A more recent change is that query jumbling has been moved to the core code in src/backend/ for Postgres 14 (see here), so as hashes of queries can be stored in some in-core structure, their “Query”, depending on the setting of the configuration parameter called compute_query_id. This offers the possibility for out-of-core modules, like extensions, to consume in a consistent way the hashes of the queries consumed across all these.
One of the new things added in Postgres 16 is that the code in charge of doing the query jumbling is now automatically generated depending on the definitions of the nodes in src/includes/nodes/, using what is called internally pg_node_attr (as in src/include/nodes/nodes.h) to decide if an entire node or one of its fields needs a special treatment for the query jumbling, like being simply ignored.
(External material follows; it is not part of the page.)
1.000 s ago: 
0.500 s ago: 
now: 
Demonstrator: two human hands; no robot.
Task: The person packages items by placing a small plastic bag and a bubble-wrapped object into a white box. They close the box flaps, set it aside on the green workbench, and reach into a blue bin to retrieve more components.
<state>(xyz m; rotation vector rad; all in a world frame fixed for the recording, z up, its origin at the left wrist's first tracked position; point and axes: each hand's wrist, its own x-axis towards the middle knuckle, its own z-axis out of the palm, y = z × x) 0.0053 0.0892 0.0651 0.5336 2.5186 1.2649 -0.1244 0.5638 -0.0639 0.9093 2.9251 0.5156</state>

This has a couple of advantages:
- Document within the headers, where the nodes are defined, the reasons why a node attribute is applied.
- Overall code reduction.
- This applies to utility queries, DDLs and everything that’s not in the category where the initial query jumbling was added.
This stage already has an effect of what gets reported in pg_stat_statements, as all utility queries are grouped together not based on a hash calculated from their string, but based on a hash computed from their parsed node tree. For example, all these queries mean the same thing, still these would have generated three different entries in 15’s pg_stat_statements. Now, in Postgres 16, we get that (note upper-case and lower-case):
=# VACUUM (FULL);
VACUUM
=# vacuum (full);
VACUUM
=# vacuum full;
VACUUM
=# CREATE EXTENSION pg_stat_statements;
CREATE EXTENSION
=# SELECT calls, query FROM pg_stat_statements
WHERE lower(query) ~ 'vacuum';
calls | query
-------+---------------
3 | VACUUM (FULL)
(1 row)
The value of the “query” field matches with the first query that has been created for pg_stat_statements.
Finally comes the first commit mentioned at the top of the post: the normalization of the utility queries, applying the same rules related to constant values for all the query commands that include such things based on their parsed state (note that I mean Const, not A_Const). Take a CREATE TABLE AS:
=# SELECT calls, query FROM pg_stat_statements
WHERE lower(query) ~ 'create table';
calls | query
-------+-----------------------------------------
1 | CREATE TABLE norm_tab AS SELECT $1 AS a
(1 row)
The capabilities are still limited, though the basic infrastructure is in place to allow much more in terms of normalization via the manipulation of utility nodes. Hopefully others will come up with new ideas to extend all that, let’s see how it goes.